Banks are unlike Credit Unions, Mutuals or Building Societies, all of which are financial intermediaries. Banks are able to originate new credit, which is critical if an economy is to grow. Banks also have the advantage that they can allocate that new credit to productive industry, and because of their local knowledge, can do so on the basis of risk – i.e. the likelihood that a loan will be paid back. Instead of using automated, algorithm-driven credit scoring systems to arrive at loan decisions, Community Banks operate on familiarity and trust between the customer and the bank. Personal knowledge is retained because bank staff do not constantly change.
The Community Banking model helps avoid boom and bust cycles and banking crises, which usually arise from banks creating credit for asset transactions and speculation. Large banks often lend to large-scale asset purchasers, fuelling asset bubbles and contributing little to national income. In the UK, almost two thirds of the lending of the big 5 banks is for the purchase of existing economic assets, rather than the creation of new ones.
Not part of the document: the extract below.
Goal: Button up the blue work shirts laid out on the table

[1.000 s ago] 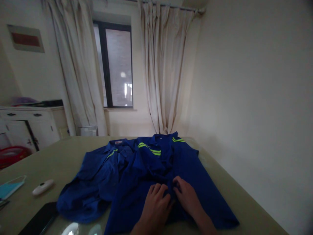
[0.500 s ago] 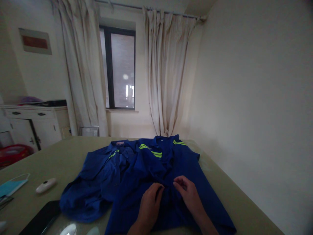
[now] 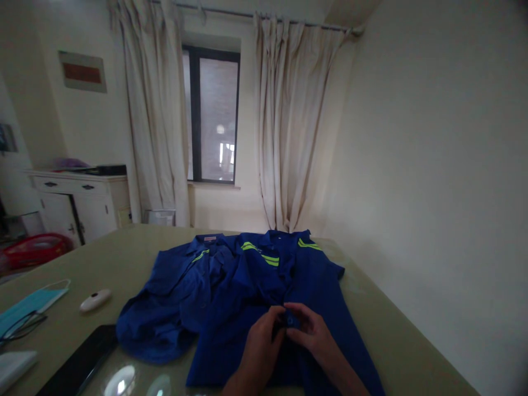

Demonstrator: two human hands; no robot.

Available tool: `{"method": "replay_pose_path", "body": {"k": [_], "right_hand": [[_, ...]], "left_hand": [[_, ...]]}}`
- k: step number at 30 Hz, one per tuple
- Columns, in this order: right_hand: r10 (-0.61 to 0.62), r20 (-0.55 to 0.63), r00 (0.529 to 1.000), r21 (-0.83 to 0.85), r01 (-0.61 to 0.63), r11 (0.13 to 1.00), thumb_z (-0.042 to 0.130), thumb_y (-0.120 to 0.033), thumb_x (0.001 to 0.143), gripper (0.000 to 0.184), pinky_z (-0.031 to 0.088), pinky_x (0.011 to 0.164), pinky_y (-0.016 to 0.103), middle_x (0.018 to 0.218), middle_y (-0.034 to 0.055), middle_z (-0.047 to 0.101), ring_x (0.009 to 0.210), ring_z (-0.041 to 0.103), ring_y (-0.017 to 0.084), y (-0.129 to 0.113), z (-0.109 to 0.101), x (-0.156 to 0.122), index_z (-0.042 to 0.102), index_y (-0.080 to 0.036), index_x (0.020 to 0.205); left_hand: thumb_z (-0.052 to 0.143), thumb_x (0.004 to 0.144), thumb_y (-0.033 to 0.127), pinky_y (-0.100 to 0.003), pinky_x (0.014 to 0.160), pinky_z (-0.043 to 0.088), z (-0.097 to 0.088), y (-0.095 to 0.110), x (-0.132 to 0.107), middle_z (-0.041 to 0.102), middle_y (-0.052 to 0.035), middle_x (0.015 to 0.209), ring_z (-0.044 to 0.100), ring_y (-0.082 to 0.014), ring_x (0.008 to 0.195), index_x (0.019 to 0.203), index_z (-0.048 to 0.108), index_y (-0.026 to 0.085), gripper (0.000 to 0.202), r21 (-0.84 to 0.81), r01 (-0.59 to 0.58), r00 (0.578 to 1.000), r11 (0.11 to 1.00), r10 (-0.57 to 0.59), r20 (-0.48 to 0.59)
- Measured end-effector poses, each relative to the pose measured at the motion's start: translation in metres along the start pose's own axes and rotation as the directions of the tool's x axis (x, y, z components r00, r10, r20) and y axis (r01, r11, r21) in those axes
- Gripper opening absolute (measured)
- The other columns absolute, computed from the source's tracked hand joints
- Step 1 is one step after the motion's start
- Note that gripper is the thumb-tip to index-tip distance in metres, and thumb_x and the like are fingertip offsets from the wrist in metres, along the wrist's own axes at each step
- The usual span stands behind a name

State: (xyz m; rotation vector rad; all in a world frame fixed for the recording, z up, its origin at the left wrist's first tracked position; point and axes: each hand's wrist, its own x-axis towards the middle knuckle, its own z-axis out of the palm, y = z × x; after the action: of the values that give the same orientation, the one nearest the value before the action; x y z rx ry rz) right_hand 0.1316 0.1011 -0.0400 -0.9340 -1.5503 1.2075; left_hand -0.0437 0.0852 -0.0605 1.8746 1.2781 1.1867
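A dark blue work shirt (image 3: 247,286) with yellow-green stripes lies spread on the table, collar toward the far edge. Both hands are at its lower front, close together. My left hand (image 3: 266,335) pinches the shirt's front edge between thumb and fingers. From the other side, my right hand (image 3: 307,327) grips the same stretch of cloth, and a small round button seems to show between the fingertips. Beside it on the left, partly overlapped, lies a second blue shirt (image 3: 165,308) with a similar stripe and a collar label.
On the table's left are a black phone (image 3: 78,360), a white oval device (image 3: 95,301), a blue face mask (image 3: 33,308), glasses (image 3: 25,324) and a white box-like object (image 3: 16,366). A wall (image 3: 433,192) runs along the right. Behind stand a white cabinet (image 3: 94,206) and curtains (image 3: 284,121).
My hands have come together and closed on the shirt's front edge, lifting a bit of cloth. The view has turned slightly left.
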Motion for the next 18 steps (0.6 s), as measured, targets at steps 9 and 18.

By contrast, local bank lending is usually to small firms and for productive purposes, contributing to job creation and real GDP. Because of the dominance of local Community Banks, Germany has avoided home grown asset bubbles and subsequent banking crises for the past ninety years.
To help local economies thrive and become more sustainable, we need Community Banks – authorised, full-service banks, but working for the benefit of the local community.
The UK banking system is highly concentrated, whilst in Germany the big high street banks have no more than a 12% share of the market. The system includes about 1,500 small banks with headquarters in smaller towns. Because each bank is smaller, they are comfortable dealing with smaller, often family-owned companies.
These small local banks come in two types: over 1,000 are local community-based co-operative banks, owned by their members, and these hold about 30% of all deposits in Germany. The rest are local public savings banks, and these hold almost 40% of all deposits. These Community Banks bring choice, top-quality service and financial liquidity to local economies.